WHAT TO WORK ON =
In the listing below, find the line with "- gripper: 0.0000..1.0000" and copy every line from there up to and including the line with "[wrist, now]", exactly and without pictures.

::: INFORMATION PROVIDED

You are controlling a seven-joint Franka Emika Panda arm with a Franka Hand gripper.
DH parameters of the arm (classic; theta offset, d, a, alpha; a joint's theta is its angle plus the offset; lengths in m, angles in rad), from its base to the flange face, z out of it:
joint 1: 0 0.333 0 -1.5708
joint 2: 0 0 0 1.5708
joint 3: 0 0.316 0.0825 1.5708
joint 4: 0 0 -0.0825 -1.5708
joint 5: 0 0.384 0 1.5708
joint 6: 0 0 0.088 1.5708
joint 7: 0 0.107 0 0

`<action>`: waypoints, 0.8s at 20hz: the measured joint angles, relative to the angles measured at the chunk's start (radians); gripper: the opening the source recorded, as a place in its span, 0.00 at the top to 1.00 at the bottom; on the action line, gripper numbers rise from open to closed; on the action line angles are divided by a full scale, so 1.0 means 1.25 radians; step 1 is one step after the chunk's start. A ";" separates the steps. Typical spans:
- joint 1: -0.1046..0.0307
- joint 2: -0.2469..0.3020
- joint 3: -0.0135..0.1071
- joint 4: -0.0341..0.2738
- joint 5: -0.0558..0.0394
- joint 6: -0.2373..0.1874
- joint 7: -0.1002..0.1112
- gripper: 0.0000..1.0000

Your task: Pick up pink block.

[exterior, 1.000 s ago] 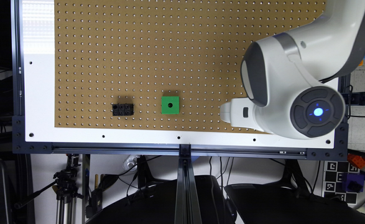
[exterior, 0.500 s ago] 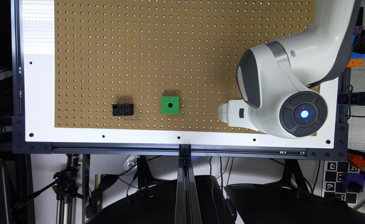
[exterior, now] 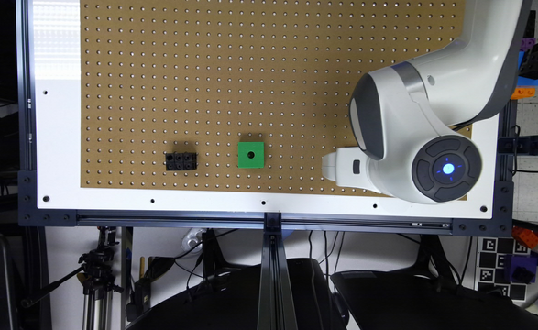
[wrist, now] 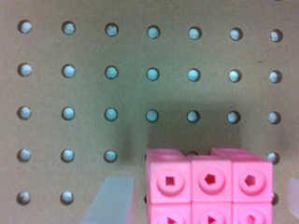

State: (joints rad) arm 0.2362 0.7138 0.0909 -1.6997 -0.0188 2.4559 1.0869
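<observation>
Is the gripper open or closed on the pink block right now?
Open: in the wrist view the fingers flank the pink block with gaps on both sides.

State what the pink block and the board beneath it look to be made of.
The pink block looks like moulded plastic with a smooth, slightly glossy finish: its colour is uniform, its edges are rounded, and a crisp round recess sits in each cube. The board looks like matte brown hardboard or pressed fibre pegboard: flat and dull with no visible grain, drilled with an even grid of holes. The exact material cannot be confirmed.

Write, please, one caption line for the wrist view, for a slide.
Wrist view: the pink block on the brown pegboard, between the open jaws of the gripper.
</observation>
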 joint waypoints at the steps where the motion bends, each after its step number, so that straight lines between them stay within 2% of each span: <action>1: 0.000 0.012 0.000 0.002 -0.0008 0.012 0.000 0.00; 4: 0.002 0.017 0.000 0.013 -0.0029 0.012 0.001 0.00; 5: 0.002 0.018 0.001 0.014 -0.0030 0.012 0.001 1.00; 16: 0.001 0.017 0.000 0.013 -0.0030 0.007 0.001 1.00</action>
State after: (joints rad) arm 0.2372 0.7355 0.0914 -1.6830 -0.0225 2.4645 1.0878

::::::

RESULT FOR THIS EXERCISE =
- gripper: 0.0000..1.0000

Your task: Pick up pink block.

[exterior, 1.000 s ago] 
[exterior, 0.500 s ago] 
[exterior, now] 
[wrist, now] 

The exercise calls for nothing more.